The DNI work also comes at a time when many news organizations are struggling against the economics of the news industry — which has had a messy transition from being a profitable, print-based business that made money on newspaper sales and advertising, to a largely free effort that is available online.
That is a trend that is hurting not just smaller primary-news outfits but some of the most iconic among them. The WSJ and the Guardian are among the larger publications that have announced job cuts in recent months; among some of the newer and more innovative groups, Fusion and Univision have said they will lay off up to 250 staff, with some of that already taking effect. (And that’s before you start to consider smaller blogs.)
Some have laid at least part of the blame for the slow demise of the news industry at Google’s feet (and more recently Facebook’s) because of the way that they aggregate and share headlines and offers its own way to quickly scan the basics of stories without needing to click into publishers’ own sites, making it a challenge to institute subscriptions or paywalls around that content.

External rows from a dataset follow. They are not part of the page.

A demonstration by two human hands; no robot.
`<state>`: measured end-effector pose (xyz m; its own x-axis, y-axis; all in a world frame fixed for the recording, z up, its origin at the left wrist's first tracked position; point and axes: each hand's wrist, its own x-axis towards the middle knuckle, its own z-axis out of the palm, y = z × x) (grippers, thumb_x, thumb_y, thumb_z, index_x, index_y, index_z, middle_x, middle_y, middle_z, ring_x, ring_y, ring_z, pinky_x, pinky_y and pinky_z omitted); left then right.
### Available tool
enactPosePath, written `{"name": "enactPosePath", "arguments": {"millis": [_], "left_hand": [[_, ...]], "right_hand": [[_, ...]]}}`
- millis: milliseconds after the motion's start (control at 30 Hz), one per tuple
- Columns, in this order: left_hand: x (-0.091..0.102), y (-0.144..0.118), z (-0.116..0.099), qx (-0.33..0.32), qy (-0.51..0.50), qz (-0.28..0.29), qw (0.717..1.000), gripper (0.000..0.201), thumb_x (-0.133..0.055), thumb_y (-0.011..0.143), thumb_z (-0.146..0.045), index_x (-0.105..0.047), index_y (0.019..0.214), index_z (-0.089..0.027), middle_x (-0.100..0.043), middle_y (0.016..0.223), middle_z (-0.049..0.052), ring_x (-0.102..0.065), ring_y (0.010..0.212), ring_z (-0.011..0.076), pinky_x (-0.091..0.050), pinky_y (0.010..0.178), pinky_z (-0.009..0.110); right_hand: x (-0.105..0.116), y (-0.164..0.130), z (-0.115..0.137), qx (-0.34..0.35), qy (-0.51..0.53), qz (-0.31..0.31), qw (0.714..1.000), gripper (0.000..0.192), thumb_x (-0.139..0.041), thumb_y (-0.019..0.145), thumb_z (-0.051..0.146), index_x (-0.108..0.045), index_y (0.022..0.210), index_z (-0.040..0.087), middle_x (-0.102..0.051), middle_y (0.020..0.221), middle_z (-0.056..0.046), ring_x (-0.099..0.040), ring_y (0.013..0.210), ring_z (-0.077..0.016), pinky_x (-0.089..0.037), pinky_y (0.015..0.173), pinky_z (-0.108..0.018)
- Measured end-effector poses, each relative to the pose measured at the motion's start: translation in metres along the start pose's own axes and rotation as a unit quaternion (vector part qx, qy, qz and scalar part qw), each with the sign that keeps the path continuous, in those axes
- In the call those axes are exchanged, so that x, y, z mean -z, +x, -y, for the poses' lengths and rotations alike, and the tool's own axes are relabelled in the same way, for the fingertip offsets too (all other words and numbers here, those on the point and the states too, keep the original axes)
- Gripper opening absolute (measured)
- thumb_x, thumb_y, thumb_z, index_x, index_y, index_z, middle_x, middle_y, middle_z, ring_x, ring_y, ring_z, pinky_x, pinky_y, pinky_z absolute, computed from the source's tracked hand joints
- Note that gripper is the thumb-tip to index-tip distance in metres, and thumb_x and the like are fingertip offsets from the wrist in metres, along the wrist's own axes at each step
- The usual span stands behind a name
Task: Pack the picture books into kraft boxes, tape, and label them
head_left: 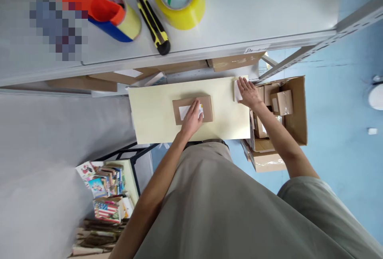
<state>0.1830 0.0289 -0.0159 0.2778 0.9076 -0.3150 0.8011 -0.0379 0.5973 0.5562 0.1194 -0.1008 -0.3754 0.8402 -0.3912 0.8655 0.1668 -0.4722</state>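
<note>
A small brown cardboard box [206,105] lies on the pale yellow tabletop [152,115], with a white label [184,112] on its upper face. My left hand [192,119] rests on the box, fingers stretched out flat over the label and partly covering it. At the right end of the tabletop, white paper [237,92] shows under my right hand [249,93]. That hand lies with its fingers extended across the paper and hides much of it.
Above the table, a grey shelf [254,3] carries a yellow tape roll [191,11], a utility knife [152,23] and a tape dispenser [104,13]. An open carton [299,111] of small boxes stands right. Books [109,183] sit lower left.
</note>
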Motion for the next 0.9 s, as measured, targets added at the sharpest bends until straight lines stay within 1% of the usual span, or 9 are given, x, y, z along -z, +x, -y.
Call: {"name": "enactPosePath", "arguments": {"millis": [133,300,367,433,500,600,667,800,900], "left_hand": [[-0.004,0.004,-0.007,-0.016,-0.007,0.004,1.000,0.074,-0.052,0.111,-0.030,-0.038,0.182,-0.013,-0.041,0.189,0.019,-0.038,0.178,0.0319,-0.030,0.149,0.052],[-0.005,0.005,-0.012,-0.028,-0.012,0.010,0.999,0.073,-0.051,0.113,-0.034,-0.038,0.182,-0.014,-0.042,0.189,0.018,-0.039,0.177,0.0319,-0.031,0.149,0.053],[-0.005,0.004,-0.013,-0.028,-0.010,0.010,1.000,0.073,-0.051,0.113,-0.035,-0.038,0.182,-0.014,-0.041,0.189,0.018,-0.039,0.177,0.0320,-0.031,0.149,0.052],[-0.004,0.004,-0.014,-0.029,-0.008,0.008,1.000,0.073,-0.050,0.113,-0.035,-0.039,0.182,-0.014,-0.041,0.189,0.018,-0.038,0.178,0.0325,-0.031,0.149,0.052],[-0.004,0.003,-0.014,-0.030,-0.006,0.006,1.000,0.072,-0.050,0.113,-0.035,-0.039,0.181,-0.014,-0.041,0.189,0.018,-0.037,0.178,0.0335,-0.031,0.149,0.053],[-0.004,0.002,-0.016,-0.029,-0.004,0.004,1.000,0.071,-0.048,0.113,-0.035,-0.041,0.181,-0.015,-0.041,0.189,0.017,-0.036,0.179,0.0340,-0.032,0.149,0.055],[-0.004,0.001,-0.018,-0.030,-0.005,0.007,1.000,0.070,-0.049,0.113,-0.036,-0.043,0.180,-0.016,-0.041,0.189,0.015,-0.036,0.179,0.0338,-0.032,0.149,0.055],[-0.009,0.008,-0.027,-0.051,-0.020,0.017,0.998,0.068,-0.052,0.112,-0.037,-0.049,0.178,-0.018,-0.041,0.189,0.014,-0.034,0.179,0.0355,-0.030,0.149,0.053],[-0.019,0.029,-0.040,-0.105,-0.016,0.044,0.993,0.069,-0.053,0.110,-0.031,-0.049,0.177,-0.015,-0.041,0.190,0.014,-0.030,0.181,0.0374,-0.026,0.150,0.057]], "right_hand": [[-0.003,-0.006,0.002,0.005,0.037,-0.010,0.999,0.138,-0.094,0.086,0.054,-0.017,0.188,0.003,-0.008,0.197,-0.024,-0.004,0.185,-0.0454,-0.003,0.150,-0.067],[-0.008,-0.004,0.000,-0.001,0.074,0.000,0.997,0.129,-0.090,0.090,0.049,-0.019,0.188,0.004,-0.009,0.197,-0.023,-0.002,0.185,-0.0441,0.000,0.151,-0.066],[-0.007,-0.003,-0.001,-0.003,0.070,0.004,0.998,0.128,-0.091,0.089,0.047,-0.022,0.187,0.004,-0.012,0.196,-0.023,-0.004,0.185,-0.0437,-0.001,0.151,-0.065],[-0.005,-0.002,-0.003,-0.001,0.065,0.005,0.998,0.123,-0.093,0.089,0.046,-0.029,0.186,0.005,-0.014,0.196,-0.022,-0.006,0.185,-0.0436,-0.004,0.152,-0.065],[-0.001,-0.001,-0.003,0.004,0.067,0.005,0.998,0.105,-0.088,0.094,0.045,-0.042,0.182,0.011,-0.017,0.197,-0.016,-0.009,0.185,-0.0426,-0.008,0.151,-0.068],[0.007,-0.002,-0.001,0.014,0.085,-0.008,0.996,0.067,-0.068,0.108,0.044,-0.061,0.171,0.023,-0.027,0.195,-0.004,-0.013,0.185,-0.0381,-0.012,0.151,-0.069],[0.013,-0.003,0.002,0.022,0.103,-0.031,0.994,0.057,-0.057,0.113,0.044,-0.066,0.167,0.027,-0.034,0.193,0.001,-0.017,0.184,-0.0357,-0.013,0.152,-0.069],[0.030,-0.002,0.010,0.041,0.119,-0.078,0.989,0.056,-0.052,0.116,0.055,-0.068,0.164,0.032,-0.046,0.187,0.003,-0.023,0.183,-0.0362,-0.013,0.152,-0.069],[0.050,0.005,0.011,0.043,0.109,-0.120,0.986,0.063,-0.048,0.116,0.068,-0.068,0.165,0.031,-0.053,0.184,0.001,-0.023,0.183,-0.0391,-0.015,0.152,-0.071]]}}
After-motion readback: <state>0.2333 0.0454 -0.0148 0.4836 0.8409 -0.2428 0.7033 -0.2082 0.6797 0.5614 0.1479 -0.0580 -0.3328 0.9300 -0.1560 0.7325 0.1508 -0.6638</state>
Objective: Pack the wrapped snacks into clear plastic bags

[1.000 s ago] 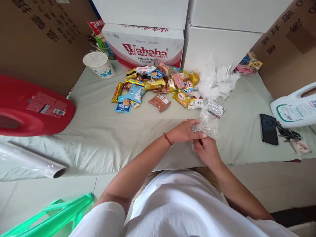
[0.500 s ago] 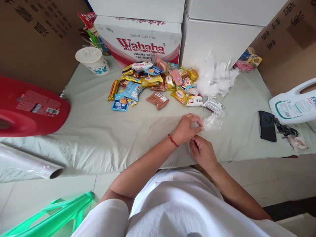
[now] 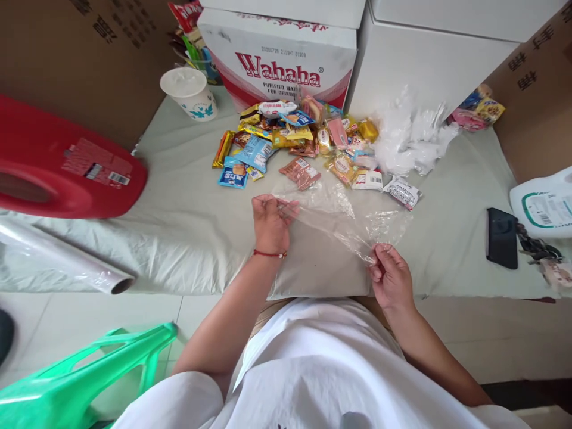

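Between my hands a clear plastic bag [image 3: 328,223] is stretched out over the near part of the table. My left hand [image 3: 271,223], with a red cord on its wrist, pinches one edge of it. On the other side my right hand [image 3: 389,271] grips the opposite edge between thumb and fingers. Just beyond the bag lies a brown snack packet [image 3: 300,173], partly seen through the film. Behind that spreads a pile of wrapped snacks [image 3: 286,134] in yellow, blue and pink. A white packet [image 3: 402,192] rests beyond my right hand.
Crumpled clear bags [image 3: 413,140] sit right of the snacks. A paper cup [image 3: 190,95], a Wahaha carton [image 3: 281,65] and a red jug [image 3: 67,161] stand behind and left. A film roll [image 3: 67,256] lies front left, a phone [image 3: 501,238] right. A green stool [image 3: 93,375] is on the floor.
My hands were close together; now they are apart, the left one moved left and the right one slightly right. The plastic bag has been spread wide between them. The view has shifted.
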A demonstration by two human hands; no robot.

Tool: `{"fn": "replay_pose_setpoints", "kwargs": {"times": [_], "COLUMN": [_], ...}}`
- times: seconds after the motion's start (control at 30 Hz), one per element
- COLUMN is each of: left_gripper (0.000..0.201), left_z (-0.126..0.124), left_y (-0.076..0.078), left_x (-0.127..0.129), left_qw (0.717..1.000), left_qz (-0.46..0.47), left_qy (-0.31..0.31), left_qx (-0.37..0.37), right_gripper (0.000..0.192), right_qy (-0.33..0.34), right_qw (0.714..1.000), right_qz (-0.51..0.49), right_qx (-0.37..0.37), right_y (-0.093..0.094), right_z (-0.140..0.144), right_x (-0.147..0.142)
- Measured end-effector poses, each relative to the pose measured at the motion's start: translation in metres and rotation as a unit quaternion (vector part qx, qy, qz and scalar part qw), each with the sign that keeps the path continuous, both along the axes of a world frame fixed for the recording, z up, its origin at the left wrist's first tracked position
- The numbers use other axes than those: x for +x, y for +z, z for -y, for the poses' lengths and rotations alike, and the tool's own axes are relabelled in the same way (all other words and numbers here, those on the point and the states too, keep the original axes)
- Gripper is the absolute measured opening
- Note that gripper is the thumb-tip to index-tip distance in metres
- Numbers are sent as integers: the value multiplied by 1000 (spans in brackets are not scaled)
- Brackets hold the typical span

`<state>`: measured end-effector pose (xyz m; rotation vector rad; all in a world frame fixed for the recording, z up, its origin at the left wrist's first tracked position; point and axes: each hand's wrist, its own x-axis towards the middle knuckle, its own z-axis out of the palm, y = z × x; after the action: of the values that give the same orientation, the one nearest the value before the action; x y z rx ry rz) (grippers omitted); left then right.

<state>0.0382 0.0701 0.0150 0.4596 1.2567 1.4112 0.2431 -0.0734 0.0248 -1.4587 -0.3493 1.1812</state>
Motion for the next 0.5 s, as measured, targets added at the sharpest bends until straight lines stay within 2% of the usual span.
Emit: {"fn": "replay_pose_setpoints", "kwargs": {"times": [0.1,0.17,0.33,0.4,0.5], "left_gripper": [21,22,36,38,39], "left_z": [11,24,75,98,131], "left_y": [1,1,9,15,21], "left_x": [-26,-46,-87,-96,-102], "left_qw": [995,990,987,985,980], "left_qz": [-83,-110,-72,-49,-24], "left_qy": [58,76,108,124,141], "left_qx": [-21,-41,-96,-111,-137], "right_gripper": [40,37,34,36,40], "right_qy": [55,100,156,181,235], "right_qw": [998,994,977,975,970], "right_qz": [-10,19,135,105,48], "right_qx": [-26,-29,55,76,47], "right_y": [-3,-7,-12,-10,-7], "right_z": [-2,-4,-26,-43,-70], "right_x": [-1,-3,-17,-28,-46]}}
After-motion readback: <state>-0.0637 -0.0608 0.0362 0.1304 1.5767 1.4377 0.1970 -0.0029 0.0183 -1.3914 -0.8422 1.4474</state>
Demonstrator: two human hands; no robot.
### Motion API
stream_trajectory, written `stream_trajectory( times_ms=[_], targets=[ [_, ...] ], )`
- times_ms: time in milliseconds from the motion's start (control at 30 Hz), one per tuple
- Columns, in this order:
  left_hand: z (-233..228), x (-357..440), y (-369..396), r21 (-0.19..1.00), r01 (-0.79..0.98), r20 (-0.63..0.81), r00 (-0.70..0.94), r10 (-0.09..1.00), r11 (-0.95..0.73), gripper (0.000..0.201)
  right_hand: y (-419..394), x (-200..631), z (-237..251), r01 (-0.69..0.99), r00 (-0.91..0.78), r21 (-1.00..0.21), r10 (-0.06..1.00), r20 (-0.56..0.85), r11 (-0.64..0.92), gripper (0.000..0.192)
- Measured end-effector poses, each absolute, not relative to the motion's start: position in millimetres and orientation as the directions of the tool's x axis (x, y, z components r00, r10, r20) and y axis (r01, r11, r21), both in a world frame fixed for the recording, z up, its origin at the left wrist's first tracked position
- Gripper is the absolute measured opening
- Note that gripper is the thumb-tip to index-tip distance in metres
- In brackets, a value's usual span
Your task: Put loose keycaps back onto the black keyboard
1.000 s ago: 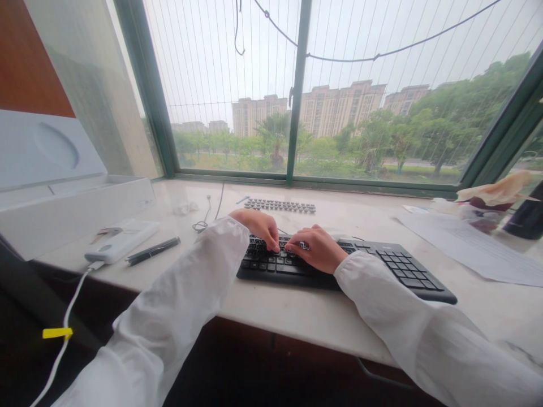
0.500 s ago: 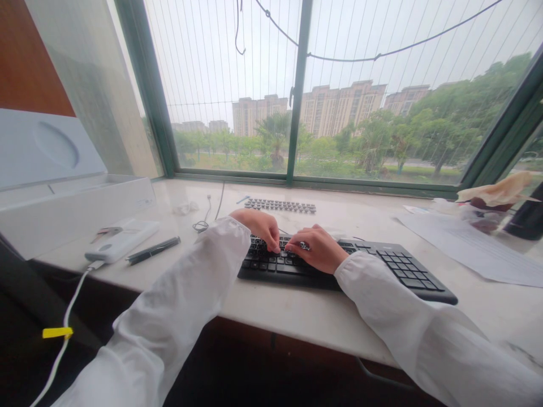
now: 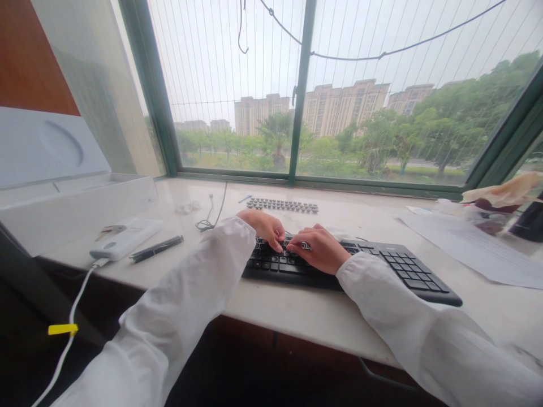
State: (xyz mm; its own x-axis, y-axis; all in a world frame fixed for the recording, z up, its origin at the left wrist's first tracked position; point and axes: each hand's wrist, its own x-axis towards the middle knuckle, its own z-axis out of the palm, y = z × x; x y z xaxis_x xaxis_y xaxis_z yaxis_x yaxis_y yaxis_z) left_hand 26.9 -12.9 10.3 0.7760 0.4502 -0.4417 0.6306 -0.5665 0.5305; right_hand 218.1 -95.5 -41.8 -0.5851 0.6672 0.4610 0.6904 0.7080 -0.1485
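A black keyboard lies near the front edge of the white sill, its number pad uncovered on the right. Over its left part my left hand is closed, thumb and fingers pinched down at the keys. Facing it, my right hand bends over the keys, thumb and index finger drawn together in a loop. Whatever the fingertips of either hand grip is too small or hidden. Some key positions between the hands look lighter, without dark caps. Behind the keyboard stand rows of small loose keycaps, with a thin blue stick beside them.
To the left lie a black pen, a white power bank with a white cable, and a white box. A thin dark cable sits behind my left sleeve. White papers spread on the right.
My left hand's fingers have shifted slightly, with the index finger more visible above the thumb. My right hand stays nearly still. The whole view has moved a little.
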Motion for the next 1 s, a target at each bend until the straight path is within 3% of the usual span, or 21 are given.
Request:
stream_trajectory(
  times_ms=[200,400,633,833,1000],
  targets=[
    [11.1,26.9,-12.5,0.473,0.645,-0.459,0.762,0.457,-0.601,0.039,-96.5,217.6,-41.9,0.698,-0.578,-0.156,0.679,0.452,0.698,0.022],
    [13.4,26.3,-16.8,0.575,0.607,-0.445,0.794,0.413,-0.549,0.036,-95.2,218.7,-43.5,0.702,-0.571,-0.151,0.677,0.464,0.696,0.023],
    [12.9,25.6,-16.8,0.552,0.612,-0.481,0.789,0.383,-0.566,0.039,-94.2,218.2,-44.1,0.695,-0.587,-0.137,0.667,0.458,0.706,0.022],
    [9.7,22.5,-10.1,0.480,0.627,-0.410,0.779,0.475,-0.613,0.051,-96.6,217.1,-42.0,0.695,-0.581,-0.143,0.668,0.465,0.705,0.021],
    [9.9,26.1,-7.4,0.395,0.676,-0.447,0.733,0.513,-0.621,0.054,-96.9,216.8,-41.7,0.693,-0.589,-0.138,0.665,0.459,0.708,0.022]
  ],
)
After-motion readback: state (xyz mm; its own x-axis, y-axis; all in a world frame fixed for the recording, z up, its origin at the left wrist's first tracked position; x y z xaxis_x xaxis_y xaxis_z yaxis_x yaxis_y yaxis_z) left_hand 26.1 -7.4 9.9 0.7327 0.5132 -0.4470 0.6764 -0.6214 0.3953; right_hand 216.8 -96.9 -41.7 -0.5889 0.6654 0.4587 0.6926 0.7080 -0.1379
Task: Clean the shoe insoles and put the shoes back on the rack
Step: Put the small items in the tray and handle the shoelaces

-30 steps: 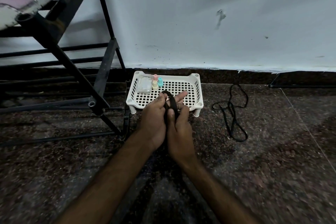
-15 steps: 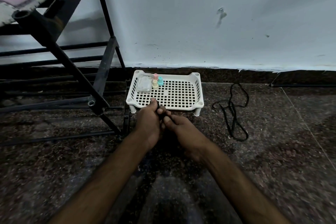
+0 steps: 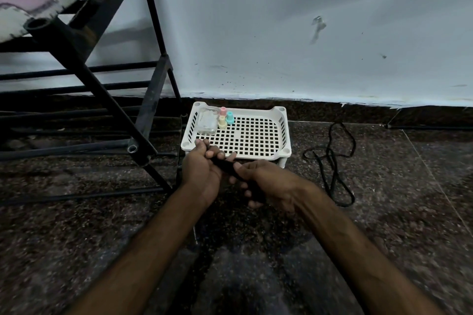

Still, others have tried to forge ways of working with these portal behemoths, for example by incorporating Google’s AMP project and Facebook’s Instant Articles to make the experience of viewing articles faster (and giving up some of their traffic in the process).
The DNI sits as a counterbalance to this, with some 180 members from across the industry in Europe. Notably, as part of the financial backing, Google and the DNI do not take any equity stake in the projects or the companies running them.
Ludovic Blecher, the head of Digital News Initiative Innovation Fund at Google, said that the main criteria for this latest tranche of funding included not only “impact, innovation and project feasibility” but also projects focused on collaboration. “The projects that stood out prioritise collaborative approaches between publishers, academics, designers and entrepreneurs, both within a single country and across Europe,” he said. The range of individual funding can go from €50,000 to €300,000 typically, although can be higher in special cases.
Getting even €50,000 from Google is a competitive process. There were 850 submissions for this latest round of funding, and Google said that 43 focus on collaboration. “We see this collaboration–across countries, across newsrooms and across specialties–as an amazing display of the intent to energise the European news ecosystem with new ideas, new technologies and more,” he notes.
We have taken a deeper dive into one of the projects getting funding today from Google, in part because it’s a timely issue: Full Fact, a non-profit out of the UK, will be using the funding not just to continue building out its human team of fact checkers, but also to embark on building some automated fact-checking tools.